1. Field of the Invention
This invention relates to a method for the production of a film of oxide of at least one member selected from the group consisting of Sn, Zr, Zn, In, V, Cr, Mn, Fe, Co, Ni, and Cu and more particularly to a method for the production of a film of the oxide, which comprises establishing contact between a treating liquid supersaturated with the aforementioned metal oxide and a substrate thereby effecting deposition of the metal oxide on the surface of the substrate.
2. Description of the Prior Art
Metal oxide films have found extensive utility in various industrial fields.
For example, tin oxide films possess excellent rigidity and have been widely used for scratchproofing the surfaces of glass bottles and dinner sets. There are a number of applications which make use of the semiconductive nature of such tin oxide films. Glasses coated with tin oxide films, for example, have found popular utility as transparent electrode plates for liquid crystal cells, frostproof glass, and transparent conductors. They further excel in the infrared reflection property and, by virtue of this feature, have been famed for their full usefulness as cover glasses for solar heat collectors.
Zirconium oxide films, similarly to titanium dioxide films, have found utility as high-refraction films in antireflection multi-layer films.
Zinc oxide films, in a form doped with aluminum, for example, are used as transparent conductor films. Zinc oxide films of the type produced with oriented crystals find popular utility in a broad spectrum of photoelectric conversion devices.
Indium oxide films such as, for example, Sn-doped indium-tin oxide (ITO) films have found widespread utility as in transparent conductor films.
Transition metal oxide films have found popular utility as colored films, magnetic films, and conductor films.
As means of producing such oxide films, the following methods have been adopted.
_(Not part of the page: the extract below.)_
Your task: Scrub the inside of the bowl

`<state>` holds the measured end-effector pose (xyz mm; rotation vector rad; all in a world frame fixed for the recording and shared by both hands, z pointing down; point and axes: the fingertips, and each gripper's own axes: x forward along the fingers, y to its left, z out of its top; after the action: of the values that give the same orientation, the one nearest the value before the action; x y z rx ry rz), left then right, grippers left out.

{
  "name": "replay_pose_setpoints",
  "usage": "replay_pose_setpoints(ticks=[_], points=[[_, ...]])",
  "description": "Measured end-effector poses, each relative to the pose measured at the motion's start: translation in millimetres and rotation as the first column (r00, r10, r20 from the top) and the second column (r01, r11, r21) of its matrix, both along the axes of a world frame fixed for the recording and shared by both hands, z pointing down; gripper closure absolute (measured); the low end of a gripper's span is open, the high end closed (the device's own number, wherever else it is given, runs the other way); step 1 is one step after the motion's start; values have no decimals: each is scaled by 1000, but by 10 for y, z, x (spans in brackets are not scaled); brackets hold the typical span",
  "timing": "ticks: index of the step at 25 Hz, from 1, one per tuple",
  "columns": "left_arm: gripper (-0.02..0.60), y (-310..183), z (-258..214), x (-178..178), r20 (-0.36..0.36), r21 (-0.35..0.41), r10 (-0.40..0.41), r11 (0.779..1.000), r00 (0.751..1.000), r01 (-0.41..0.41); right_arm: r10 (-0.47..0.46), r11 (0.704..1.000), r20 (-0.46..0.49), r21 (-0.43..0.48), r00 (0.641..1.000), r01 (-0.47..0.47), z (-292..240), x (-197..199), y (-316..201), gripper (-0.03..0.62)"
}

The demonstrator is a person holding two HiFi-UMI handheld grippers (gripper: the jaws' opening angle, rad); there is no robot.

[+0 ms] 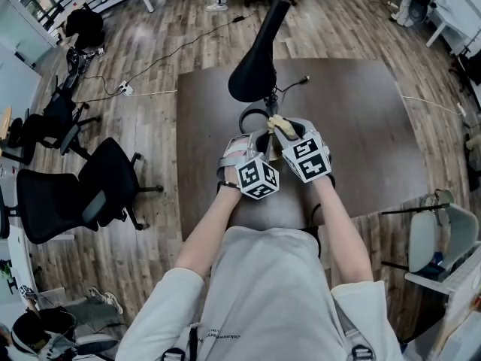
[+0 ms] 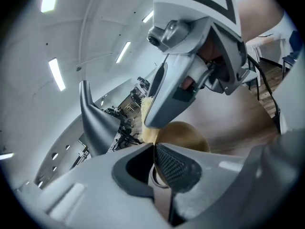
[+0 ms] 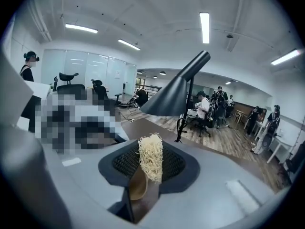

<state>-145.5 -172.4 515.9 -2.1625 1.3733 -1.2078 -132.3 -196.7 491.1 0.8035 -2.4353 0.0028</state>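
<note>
Brown table (image 1: pixel 361 126) under the person. A black desk lamp (image 1: pixel 252 66) stands on its far half. Both grippers are held side by side on the near side of the lamp, just short of its base.

Left gripper (image 2: pixel 155 149): jaws closed to a thin slit, pinching the rim of a golden-brown bowl (image 2: pixel 186 135). The bowl is on the near side of the lamp, held edge-on. I cannot tell whether it sits on the table or is lifted off it.

Right gripper (image 3: pixel 145 173): jaws drawn in on a scrubber (image 3: pixel 150 159), a pale fibrous bundle standing up between the pads and pointing toward the lamp. There is a brown curved piece below it, probably its handle, though the view is too close to be sure.

In the left gripper view the fibre tip sits just above the bowl's rim, beside the right gripper's jaw end. Contact with the inside is not confirmed.

Step, as I judge it: at the mouth of the bowl, with the scrub starting or barely begun. The next move calls for pressing the fibres down into the hollow and sweeping round the wall. The left grip must hold the rim steady so the bowl doesn't twist out.

Writing: none legible. The marker cubes carry only black-and-white square patterns. The small print at the shirt hem is too fine to read.
</note>
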Motion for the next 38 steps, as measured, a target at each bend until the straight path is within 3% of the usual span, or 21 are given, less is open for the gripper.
replay_pose_setpoints(ticks=[3,6,9,17,20,22,23,28,34,38], points=[[563,-1,-27,-67,-16,13,-20,1000,1000,21,9,1000,-8,-17,1000,-9,40,86,-3,467],[563,-41,-10,-152,-130,-37,-75,997,989,71,22,999,-3,-31,1000,-23,73,159,-9,467],[560,-71,22,-215,-260,-107,-136,988,956,112,28,999,-9,-43,1000,-28,132,197,-8,468],[558,-59,12,-357,-388,-127,-180,982,904,141,6,994,-8,-112,1000,-7,253,292,43,467],[561,-93,2,-457,-470,-160,-234,971,851,179,3,990,-34,-141,999,-7,362,335,66,467],[563,-103,40,-518,-542,-220,-288,955,790,198,4,988,-35,-152,999,-9,410,346,88,467],[563,-99,67,-555,-585,-261,-324,943,744,205,4,988,-34,-154,999,-9,424,344,101,467],[566,-97,152,-824,-740,-402,-474,880,476,251,-16,992,-64,-125,998,7,418,244,157,467],[566,-70,338,-972,-798,-497,-556,825,232,269,-34,998,-150,-51,988,27,339,96,255,467],[566,-49,422,-985,-812,-548,-579,800,77,246,-41,998,-152,-46,988,34,330,90,319,467]])
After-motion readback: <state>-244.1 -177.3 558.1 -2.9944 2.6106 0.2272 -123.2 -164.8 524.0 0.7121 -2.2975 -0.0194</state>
For the deposition of a tin oxide film on the surface of a substrate, a method which comprises spraying a solution of tin tetrachloride in an organic solvent on a substrate kept at an elevated temperature has long been adopted as an approach suitable for mass production among other methods. In recent years, the so-called CVD method which comprises exposing the surface of a substrate kept at an elevated temperature to the vapor produced by heating tin tetrachloride or dimethyl tin dichloride has been used widely.
For the production of zirconium oxide films as optical material, the method of vacuum deposition is generally adopted.
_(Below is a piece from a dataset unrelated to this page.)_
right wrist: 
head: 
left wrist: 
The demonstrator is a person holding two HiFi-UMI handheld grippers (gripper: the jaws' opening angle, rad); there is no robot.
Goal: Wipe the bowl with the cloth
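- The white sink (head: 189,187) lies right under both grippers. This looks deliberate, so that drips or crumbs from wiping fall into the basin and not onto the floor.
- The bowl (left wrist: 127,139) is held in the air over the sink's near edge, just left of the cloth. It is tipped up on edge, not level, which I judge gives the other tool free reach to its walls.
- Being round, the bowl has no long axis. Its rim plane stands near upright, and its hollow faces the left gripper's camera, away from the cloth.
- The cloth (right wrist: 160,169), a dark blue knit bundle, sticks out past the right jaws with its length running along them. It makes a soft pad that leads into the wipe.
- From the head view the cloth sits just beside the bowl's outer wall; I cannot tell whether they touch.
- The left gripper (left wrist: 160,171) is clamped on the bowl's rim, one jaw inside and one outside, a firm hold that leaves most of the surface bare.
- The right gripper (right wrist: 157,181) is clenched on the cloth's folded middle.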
For the production of zinc oxide films, the vacuum deposition method, the spattering method, and the CVD method which have been heretofore adopted for the production of films of various types find utility.
As means for the production of indium oxide films, the spattering method, for example, has been found acceptable.
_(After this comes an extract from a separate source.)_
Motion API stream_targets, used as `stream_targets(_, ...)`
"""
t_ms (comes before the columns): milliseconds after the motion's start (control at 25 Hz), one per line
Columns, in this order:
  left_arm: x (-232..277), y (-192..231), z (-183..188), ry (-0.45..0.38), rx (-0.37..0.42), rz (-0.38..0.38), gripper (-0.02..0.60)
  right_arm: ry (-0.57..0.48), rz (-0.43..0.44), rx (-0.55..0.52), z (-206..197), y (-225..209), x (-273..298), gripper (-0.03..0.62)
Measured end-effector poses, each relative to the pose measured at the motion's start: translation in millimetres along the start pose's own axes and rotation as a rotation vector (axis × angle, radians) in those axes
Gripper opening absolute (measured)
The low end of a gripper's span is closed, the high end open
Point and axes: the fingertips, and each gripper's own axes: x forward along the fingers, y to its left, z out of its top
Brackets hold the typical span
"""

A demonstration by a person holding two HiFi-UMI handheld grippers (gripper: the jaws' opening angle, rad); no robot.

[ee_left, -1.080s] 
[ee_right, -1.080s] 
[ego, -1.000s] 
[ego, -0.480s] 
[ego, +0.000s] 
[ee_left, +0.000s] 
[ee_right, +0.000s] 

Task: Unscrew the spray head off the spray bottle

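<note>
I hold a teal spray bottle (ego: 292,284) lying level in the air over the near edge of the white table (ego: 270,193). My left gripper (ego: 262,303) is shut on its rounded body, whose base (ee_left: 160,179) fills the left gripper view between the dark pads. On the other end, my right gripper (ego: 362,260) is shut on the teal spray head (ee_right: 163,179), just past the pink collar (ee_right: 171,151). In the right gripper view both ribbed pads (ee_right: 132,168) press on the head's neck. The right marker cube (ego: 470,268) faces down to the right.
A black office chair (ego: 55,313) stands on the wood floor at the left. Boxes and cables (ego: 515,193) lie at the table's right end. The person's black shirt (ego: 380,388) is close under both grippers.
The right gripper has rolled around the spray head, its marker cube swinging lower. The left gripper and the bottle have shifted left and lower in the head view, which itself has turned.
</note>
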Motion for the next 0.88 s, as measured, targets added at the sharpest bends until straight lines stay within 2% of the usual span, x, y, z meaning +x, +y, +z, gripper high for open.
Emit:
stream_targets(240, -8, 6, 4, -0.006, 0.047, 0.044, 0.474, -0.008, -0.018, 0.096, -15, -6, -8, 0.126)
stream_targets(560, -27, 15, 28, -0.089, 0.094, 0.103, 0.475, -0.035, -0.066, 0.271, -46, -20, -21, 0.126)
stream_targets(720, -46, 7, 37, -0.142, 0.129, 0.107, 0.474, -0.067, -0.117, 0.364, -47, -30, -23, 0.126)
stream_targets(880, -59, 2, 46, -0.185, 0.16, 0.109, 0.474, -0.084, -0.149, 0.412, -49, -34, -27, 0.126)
As means for the production of transition metal oxide films, the spattering method, the CVD method, the spray method, etc. have been found acceptable.
The conventional methods for the production of metal oxide films described above, however, have a disadvantage that since they require substrates to be kept at elevated temperatures during the formation of films thereon, they are not allowed to deposit metal oxides on substrates of materials incapable of withstanding the elevated temperatures. Further, on substrates which have three-dimensionally irregular surfaces instead of flat surfaces, these methods produce coats of uniform wall thickness only with difficulty and tend to impair the evenness of wall thickness of the produced coats. The spatter method, the CVD method, etc. which require to use voluminous production facilities have a disadvantage that on account of restrictions inevitably imposed on the production facilities, they are prevented from depositing films inexpensively on the surface of large substrates.
The vacuum deposition method indeed enjoys an advantage that it is capable of producing a zirconium oxide film, for example, on the surface of an optical lens with high accuracy. It nevertheless suffers from a disadvantage that it is incapable of producing a zirconium oxide film uniformly on the surface of a substrate having a large surface area or on a substrate having a three-dimensionally irregular surface and it incurs a high production cost because it requires use of expensive devices such as a vacuum device.